Una parte de esta población permanece fuera de las estadísticas

La Voz

CARBALLO

?l acto en el que se presentó la nueva oficina de información e asesoramento xurídico para emigrantes retornados e inmigrantes de Carballo contó con la presencia del alcalde, Evencio Ferrero, quien no dudó en recurrir a la experiencia personal para destacar la importancia de este fenómeno. Ferrero puso un ejemplo muy significativo para incidir en que la problemática de la integración de estos colectivos toca muy de cerca a todos. «Dando clase de primaria en Coristanco, dos meus 30 alumnos, 29 tiñan familiares en Suiza e un en Venezuela», explicó antes de añadir que el año pasado había tenido un alumno hijo de retornados. Aun así, el alcalde destacó que uno de los objetivos fundamentales de la nueva oficina es, además de atender a estas personas, dar orientación y apoyo especial a aquellos inmigrantes que están en una situación más precaria, a aquellos que no aparecen en las estadísticas. Así, las cifras oficiales del padrón de Carballo no reflejan a la totalidad de los inmigrantes que se encuentran en la localidad, tal y como reconocen los propios responsables municipales, puesto que hay mucha gente que prefiere permanecer en la clandestinidad y otras que se ven obligadas a ello. Las personas explotadas, so bre todo mujeres, son otras de las destinatarias prioritarias del servicio. «Esta oficina é o primeiro paso para que estes inmigrantes reciban información sobre os seus dereitos e deberes», dijo el alcalde.

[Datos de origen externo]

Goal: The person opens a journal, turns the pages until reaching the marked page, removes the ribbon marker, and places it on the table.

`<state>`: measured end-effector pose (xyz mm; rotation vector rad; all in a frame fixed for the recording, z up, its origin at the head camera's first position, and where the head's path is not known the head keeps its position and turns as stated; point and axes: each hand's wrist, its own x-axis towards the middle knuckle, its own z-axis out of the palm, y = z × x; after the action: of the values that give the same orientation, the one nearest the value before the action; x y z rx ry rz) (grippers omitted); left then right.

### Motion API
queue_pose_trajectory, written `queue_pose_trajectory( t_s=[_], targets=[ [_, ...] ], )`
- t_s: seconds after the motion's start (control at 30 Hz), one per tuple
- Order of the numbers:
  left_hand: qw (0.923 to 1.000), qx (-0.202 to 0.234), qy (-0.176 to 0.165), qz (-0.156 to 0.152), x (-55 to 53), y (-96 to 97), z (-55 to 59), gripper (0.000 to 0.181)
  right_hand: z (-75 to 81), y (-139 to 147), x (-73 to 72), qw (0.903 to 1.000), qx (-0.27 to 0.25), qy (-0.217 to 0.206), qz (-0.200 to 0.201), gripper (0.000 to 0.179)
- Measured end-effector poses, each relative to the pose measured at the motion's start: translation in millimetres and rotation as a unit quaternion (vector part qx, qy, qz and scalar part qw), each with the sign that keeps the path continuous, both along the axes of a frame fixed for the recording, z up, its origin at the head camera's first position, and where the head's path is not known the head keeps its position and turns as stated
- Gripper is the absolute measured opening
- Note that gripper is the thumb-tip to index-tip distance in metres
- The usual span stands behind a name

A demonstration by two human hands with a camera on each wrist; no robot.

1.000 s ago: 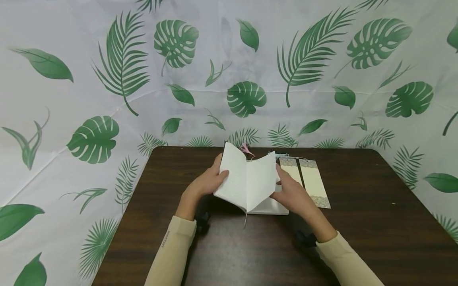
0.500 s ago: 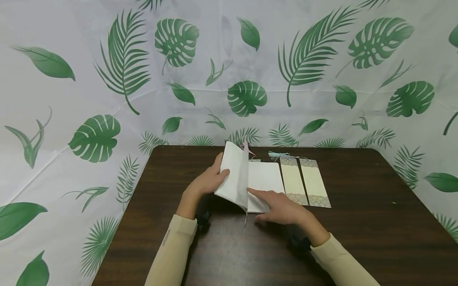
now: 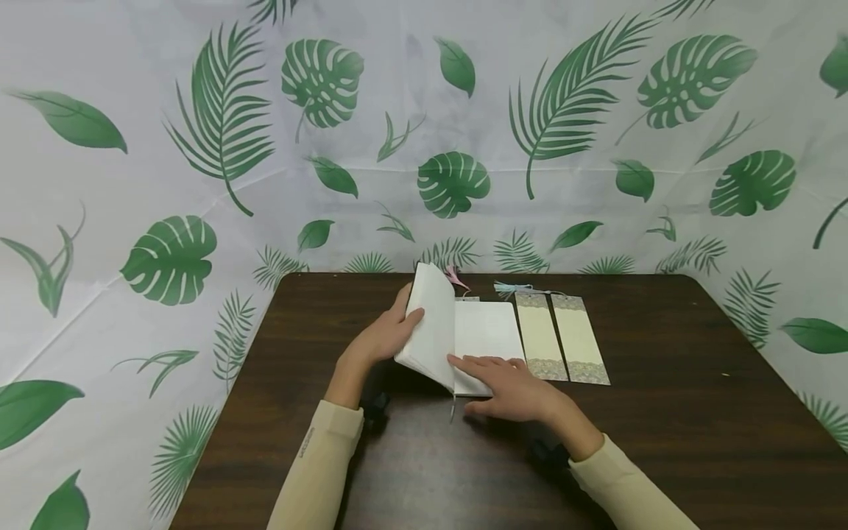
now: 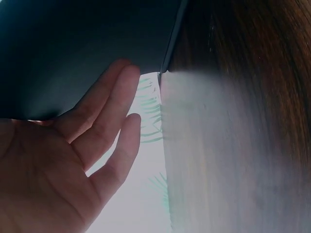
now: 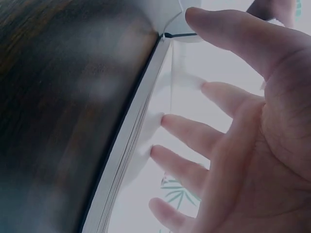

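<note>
An open notebook (image 3: pixel 489 327) with blank white pages and a dark cover (image 4: pixel 82 53) lies on the table, its left half tilted up. My left hand (image 3: pixel 382 336) holds that raised half at its outer edge, thumb on the page and fingers behind the cover. My right hand (image 3: pixel 518 390) is over the lower part of the right page, fingers extended and fingertips at the page near the spine. Below the spine hangs a thin ribbon marker (image 3: pixel 453 409). Under the right fingers, the page block's edge (image 5: pixel 131 131) shows in the right wrist view.
Two cream bookmarks with patterned ends, a left one (image 3: pixel 542 335) and a right one (image 3: pixel 580 338), lie right of the notebook. A light blue tassel (image 3: pixel 511 288) lies above them. A pink tassel (image 3: pixel 454 277) shows behind the notebook. Leaf-printed cloth (image 3: pixel 371 110) hangs beyond the dark table (image 3: pixel 695 412).
My right hand has let go of the lifted page and moved left and down onto the right page. The leaf it held now leans with the left half. The left hand keeps its hold.
</note>
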<state>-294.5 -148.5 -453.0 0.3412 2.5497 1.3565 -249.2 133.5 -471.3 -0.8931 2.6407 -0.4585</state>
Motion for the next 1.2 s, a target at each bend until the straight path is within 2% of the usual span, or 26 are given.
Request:
queue_pose_trajectory(
  t_s=[0.23, 0.47, 0.8, 1.2],
  targets=[
    [0.9994, 0.011, 0.027, -0.016, 1.8, 0.1, -0.3, 0.074, -2.1, 1.0, -1.5, 1.0000, 0.003, -0.003, -0.004, 0.082],
    [0.9988, 0.011, 0.039, -0.027, -0.7, -0.8, -4.4, 0.072, -1.6, 14.5, -7.2, 0.9993, -0.005, -0.034, -0.016, 0.074],
    [0.9988, 0.019, 0.034, -0.029, -1.0, -1.6, -5.2, 0.073, -2.9, 23.4, -17.3, 0.9993, 0.026, -0.012, -0.025, 0.072],
    [0.9991, 0.019, 0.029, -0.026, -0.9, -3.1, -4.1, 0.074, 3.6, 23.8, -14.3, 0.9982, 0.052, 0.011, -0.027, 0.067]
  ],
)
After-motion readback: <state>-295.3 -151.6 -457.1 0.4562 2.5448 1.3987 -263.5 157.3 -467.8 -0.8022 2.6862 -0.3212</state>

Los datos oficiales muestran que la mayor afluencia a Carballo llega desde Uruguay, seguido de Rumanía y Colombia, pero no todos tienen las mismas posibilidades de integración. El idioma suele ser un factor clave en este proceso, aunque la concelleira de Servicios Sociais, Esther Rodríguez, explicaba que también es necesaria una predisposición positiva: «Os rumanos tenden a pecharse en grupos por cuestión da lingua, pero o seu idioma é románico como o galego, así que non teñen moitas dificultades para aprendelo», razonaba. Costa da Morte Esta situación se reproduce en menor o mayor medida en el resto de los concellos de la Costa da Morte que en el año 2001 sumaban un total de casi 400 inmigrantes, sin contar Carballo, y que de mantener el ritmo de crecimiento experimentado por la capital bergantiñana en un año y medio podrían haber multiplicado esa cifra por tres.